Redshift 1 year, all upfront, Reserved Instance estimate:
Upfront: $2,164,680.00 (34,360 * 63)
Monthly: $0.00
Effective monthly: $180,390.00 (2,164,680 / 12)

All of these options drop the monthly cost. In the case of the latter two options, significantly over the on demand rate, with the full upfront payment option being slightly more than half the effective monthly cost. Since the AWS calculator doesn’t have all of these payment options yet, we’ve included the calculations. However, even with spending more than two million dollars up front, it is still more than double the cost of running BigQuery.

Redshift 3 year, partial upfront, Reserved Instance estimate:
Upfront: $1,512,000.00 (24000 * 63)
Monthly: $41,958.00 (666 * 63)
Effective monthly: $83,958.00 ((1,512,000 / 36) + 41,958)

Redshift 3 year, all upfront, Reserved Instance estimate:
Upfront: $2,824,920.00 (44,840 * 63)
Monthly: $0.00
Effective monthly: $78,470.00 (2,824,920 / 36)

The price drops quite a bit more with the 3 year Reserved Instances - less than half of what the 1 year all up front Reserved Instance costs. Again, the AWS calculator doesn’t have these payment options yet, so we’re including our calculations. And, as it turns out, the 3 year Reserved Instance, paying all upfront, is actually about $1500 cheaper than BigQuery per month.

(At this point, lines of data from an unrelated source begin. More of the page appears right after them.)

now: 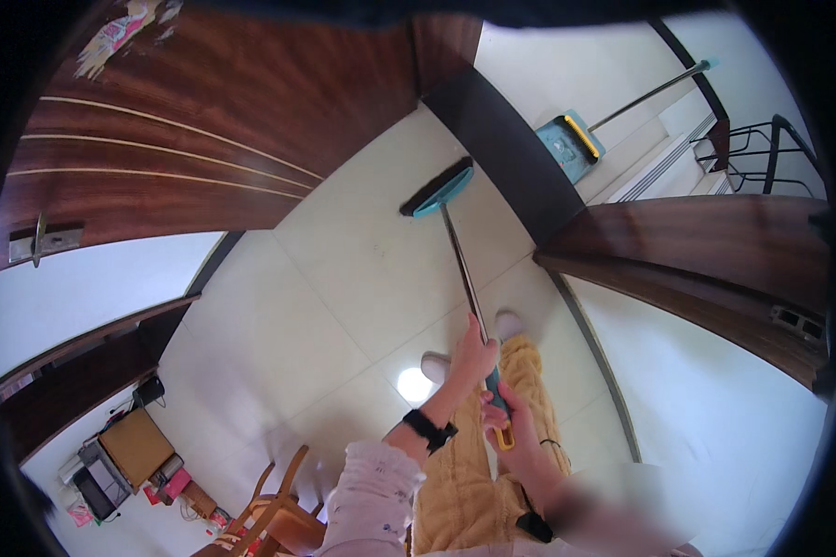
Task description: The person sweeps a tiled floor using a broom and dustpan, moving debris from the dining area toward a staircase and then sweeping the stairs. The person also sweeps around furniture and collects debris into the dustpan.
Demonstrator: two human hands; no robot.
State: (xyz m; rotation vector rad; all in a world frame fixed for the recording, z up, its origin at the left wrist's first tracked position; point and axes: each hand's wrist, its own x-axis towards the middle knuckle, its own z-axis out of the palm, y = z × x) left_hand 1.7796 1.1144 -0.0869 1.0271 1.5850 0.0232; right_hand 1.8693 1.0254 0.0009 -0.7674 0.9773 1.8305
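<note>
A broom with a metal pole (pixel 464 271) slants away from me across the floor. Its teal head (pixel 444 189) with dark bristles lies on the pale tiles, just short of the dark door sill. My left hand (pixel 472 353) grips the lower metal pole, a black watch band on that wrist. Nearer my body, my right hand (pixel 514 416) is wrapped around the teal grip (pixel 496 390), which ends in a yellow loop (pixel 505 437). Small specks of debris (pixel 380 248) lie on the tiles left of the broom.
A brown wooden door (pixel 251 104) stands at the left. Past the dark sill (pixel 508 146) is a teal long-handled dustpan (pixel 570 147) with a yellow edge, near a black metal rack (pixel 766 153). A wooden chair (pixel 279 515) and stacked boxes (pixel 136 445) are at lower left.
</note>
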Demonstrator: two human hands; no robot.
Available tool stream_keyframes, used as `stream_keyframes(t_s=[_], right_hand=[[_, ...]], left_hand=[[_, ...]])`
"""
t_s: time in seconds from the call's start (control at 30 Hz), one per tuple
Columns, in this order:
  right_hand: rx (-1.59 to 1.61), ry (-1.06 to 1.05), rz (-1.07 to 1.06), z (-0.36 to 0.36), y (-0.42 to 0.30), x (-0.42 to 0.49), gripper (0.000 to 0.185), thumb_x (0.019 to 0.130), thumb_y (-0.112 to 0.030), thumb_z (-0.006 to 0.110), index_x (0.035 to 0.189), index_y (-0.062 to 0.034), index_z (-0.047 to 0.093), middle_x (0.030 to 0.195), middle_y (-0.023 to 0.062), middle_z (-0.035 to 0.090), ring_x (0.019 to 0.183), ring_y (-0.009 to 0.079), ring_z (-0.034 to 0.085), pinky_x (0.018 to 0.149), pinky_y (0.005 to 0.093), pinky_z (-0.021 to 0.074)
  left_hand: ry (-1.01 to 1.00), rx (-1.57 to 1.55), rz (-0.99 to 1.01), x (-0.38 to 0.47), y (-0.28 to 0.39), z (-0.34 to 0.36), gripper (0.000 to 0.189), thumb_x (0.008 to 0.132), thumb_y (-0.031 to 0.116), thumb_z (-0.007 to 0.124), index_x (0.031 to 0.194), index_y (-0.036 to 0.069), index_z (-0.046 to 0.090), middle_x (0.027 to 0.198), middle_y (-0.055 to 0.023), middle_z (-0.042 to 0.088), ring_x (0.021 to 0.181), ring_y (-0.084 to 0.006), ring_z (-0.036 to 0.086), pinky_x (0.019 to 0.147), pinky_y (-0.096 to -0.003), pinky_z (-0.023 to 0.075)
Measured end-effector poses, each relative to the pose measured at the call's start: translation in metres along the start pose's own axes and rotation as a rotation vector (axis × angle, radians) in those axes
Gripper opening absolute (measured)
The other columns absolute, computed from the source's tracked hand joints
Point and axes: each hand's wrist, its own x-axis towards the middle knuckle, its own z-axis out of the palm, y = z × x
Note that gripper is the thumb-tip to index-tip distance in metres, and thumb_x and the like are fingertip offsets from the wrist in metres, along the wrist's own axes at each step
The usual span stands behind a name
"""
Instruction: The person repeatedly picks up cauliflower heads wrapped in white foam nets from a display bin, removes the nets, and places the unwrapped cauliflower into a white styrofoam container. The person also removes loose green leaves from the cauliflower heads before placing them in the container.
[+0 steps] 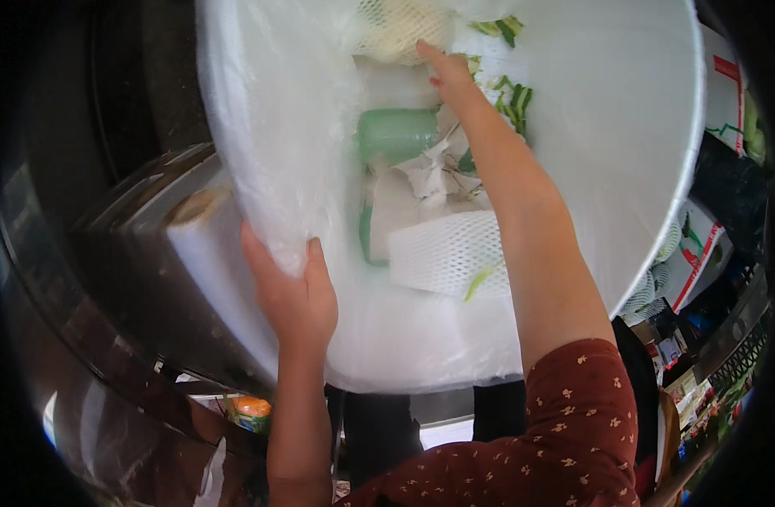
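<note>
A large bin lined with clear plastic film (279,127) fills the middle of the head view. My left hand (292,285) grips the film at the bin's left rim, thumb on the inside. Inside the bin, my right hand (450,73) reaches over the contents, its fingertips at a cream foam net (403,28); whether it grips the net is unclear. Below lie a green translucent container (397,134), crumpled greyish paper (441,168) and a white foam net sleeve (450,253). Green leaf scraps (519,104) are scattered to the right.
A roll of plastic film (216,266) lies left of the bin beside a dark surface. At the right stand white and red boxes (698,260) with net-wrapped produce (647,291) and a black crate (736,361). An orange package (251,405) shows at the lower left.
</note>
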Motion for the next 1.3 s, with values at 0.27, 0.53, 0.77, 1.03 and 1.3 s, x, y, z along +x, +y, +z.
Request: stream_keyframes(t_s=[0.27, 0.53, 0.77, 1.03, 1.3], right_hand=[[0.440, -0.215, -0.062, 0.020, -0.020, 0.012, 0.059, 0.082, -0.033, 0.072, 0.122, 0.0044, 0.051, 0.114, 0.0134, 0.061, 0.101, 0.0250, 0.060, 0.085, 0.0387, 0.0508], [0.227, -0.161, 0.096, 0.010, -0.020, -0.003, 0.049, 0.092, -0.037, 0.057, 0.128, -0.0037, 0.050, 0.126, 0.0111, 0.056, 0.119, 0.0257, 0.051, 0.098, 0.0413, 0.0445], [0.588, -0.391, -0.021, 0.035, 0.001, 0.023, 0.065, 0.086, -0.043, 0.064, 0.133, -0.0023, 0.043, 0.130, 0.0128, 0.053, 0.122, 0.0288, 0.048, 0.103, 0.0443, 0.0408], [0.287, 0.103, 0.065, -0.004, -0.009, -0.015, 0.066, 0.066, -0.017, 0.078, 0.115, 0.0140, 0.046, 0.104, 0.0183, 0.059, 0.092, 0.0260, 0.061, 0.075, 0.0361, 0.0511], [0.592, -0.051, 0.109, -0.096, 0.011, -0.136, 0.070, 0.074, -0.020, 0.068, 0.132, 0.0050, 0.038, 0.127, 0.0182, 0.051, 0.112, 0.0325, 0.054, 0.091, 0.0476, 0.0488]], left_hand=[[-0.052, -0.172, -0.008, -0.003, -0.006, -0.002, 0.072, 0.084, 0.009, 0.062, 0.140, -0.007, 0.019, 0.132, -0.0275, 0.041, 0.119, -0.0356, 0.047, 0.100, -0.0396, 0.0378], [-0.046, -0.182, -0.049, -0.003, 0.000, -0.001, 0.071, 0.086, 0.008, 0.061, 0.139, -0.009, 0.017, 0.130, -0.0266, 0.042, 0.115, -0.0313, 0.049, 0.097, -0.0381, 0.0406], [-0.052, -0.278, 0.009, -0.004, -0.010, 0.000, 0.070, 0.085, 0.008, 0.062, 0.137, -0.009, 0.020, 0.128, -0.0253, 0.042, 0.114, -0.0308, 0.049, 0.097, -0.0374, 0.0397], [0.006, -0.026, 0.132, 0.000, -0.012, -0.002, 0.065, 0.080, 0.007, 0.064, 0.134, -0.009, 0.030, 0.124, -0.0282, 0.048, 0.112, -0.0403, 0.051, 0.095, -0.0409, 0.0405], [-0.007, -0.081, 0.085, 0.000, 0.001, -0.007, 0.060, 0.081, 0.008, 0.061, 0.133, -0.004, 0.033, 0.121, -0.0253, 0.052, 0.111, -0.0399, 0.052, 0.093, -0.0416, 0.0413]])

Using Reserved Instances brings the prices down closer to BigQuery, but it still can be more expensive and brings a number of disadvantages to your business:
  1. Even for the cheapest option (3 years, all upfront), you would have to pay nearly three million dollars up front. As discussed in our previous pricing post, capital costs are expensive. Even if you can afford it, most businesses pay ~7% per year cost of capital. This would add an additional $197,744 to the 3 year upfront cost of the Reserved Instances. Factoring that in to the monthly cost of Redshift would bring the effective monthly cost to nearly $84,000 - more expensive than BigQuery ((2,824,920 * 1.07) / 36 = $83,962.90).
  2. Redshift is less than 3 years old and has already introduced two instance types (the dc1 and the ds2 instances). That’s 3 instance families in 3 years. Redshift Reserved Instances lock you into current pricing, technologies, and instance types. You are unable to take advantage of future price cuts, new instance types, or new technologies. You could mitigate this somewhat by locking in for 1 year Reserved Instance but pay more than double the price of the 3 year Reserved Instance and nearly four times the price of BigQuery.
  3. Purchasing a Reserved Instance is a manual process. In order to maintain your price advantages with Reserved Instances, a person must manually make sure to renew the Reserved Instance purchases at the right time, or risk paying the more expensive on demand rate - nearly double the 1 year Reserved Instance cost and nearly quadruple the 3 year Reserved Instance cost. So if you want to have a fully automated, fully managed product, you have a choice: you can either pay the expensive on demand rate, or break your automation by requiring a manual step to purchase and maintain Reserved Instances. This would mean Redshift couldn’t ever be a fully managed product for anyone who wanted to gain a price advantage. Increasing automation and taking advantage of fully managed services are among the most attractive benefits for businesses moving to the cloud.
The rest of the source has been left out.